On April 1, 2019, you were interviewed by Steve Inskeep from Morning Edition (NPR).

Mr. Inskeep attempted to draw out your unique expertise on some of the most critical issues facing our nation relative to our health care delivery system, noting that ‘President Trump says he wants Republicans to be known as the party of health care’.

You zeroed in on high prescription drug costs, and you cited a bill you are introducing, the “Transparent Drug Pricing Act” which aims to stop drug companies from charging more for medication in the U.S. than in other countries.

In both cases, you responded to some solid direct questions with sadly incomplete ‘softball’ answers.
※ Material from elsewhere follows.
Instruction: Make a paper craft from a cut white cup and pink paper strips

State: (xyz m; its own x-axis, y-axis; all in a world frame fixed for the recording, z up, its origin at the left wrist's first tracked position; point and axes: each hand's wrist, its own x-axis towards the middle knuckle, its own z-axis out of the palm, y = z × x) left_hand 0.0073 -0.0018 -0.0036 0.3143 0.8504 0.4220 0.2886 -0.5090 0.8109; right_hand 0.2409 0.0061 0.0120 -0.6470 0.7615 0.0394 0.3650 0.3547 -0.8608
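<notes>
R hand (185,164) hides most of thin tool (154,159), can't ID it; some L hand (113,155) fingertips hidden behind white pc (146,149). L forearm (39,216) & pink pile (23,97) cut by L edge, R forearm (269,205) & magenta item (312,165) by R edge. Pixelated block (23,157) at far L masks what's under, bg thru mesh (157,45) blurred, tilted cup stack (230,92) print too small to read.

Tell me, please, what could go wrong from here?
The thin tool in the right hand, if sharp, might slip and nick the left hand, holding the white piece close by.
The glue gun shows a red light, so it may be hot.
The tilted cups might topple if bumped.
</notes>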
I did not hear you mention the “non-interference” clause of the Medicare Modernization Act of 2003 which is frequently cited as the core reason for excessive drug costs in the U.S.

Medicare accounts for more than 25% of annual national retail prescription spending, and taxpayers currently pay nearly 70% more for drugs in the Medicare program than through the Veteran’s Administration, which has direct negotiating power with drug companies.

The Medicare Modernization Act of 2003 precludes the Secretary of Health and Human Services (HHS) from negotiating directly with drug manufacturers on behalf of Medicare Part D enrollees. A simple act of Congress, supported by the executive branch, can repair this problem quickly.  In fact, a recent survey conducted by the Kaiser Family Foundation shows that over 90% of the public believes that allowing the federal government to negotiate drug prices for Medicare beneficiaries is needed.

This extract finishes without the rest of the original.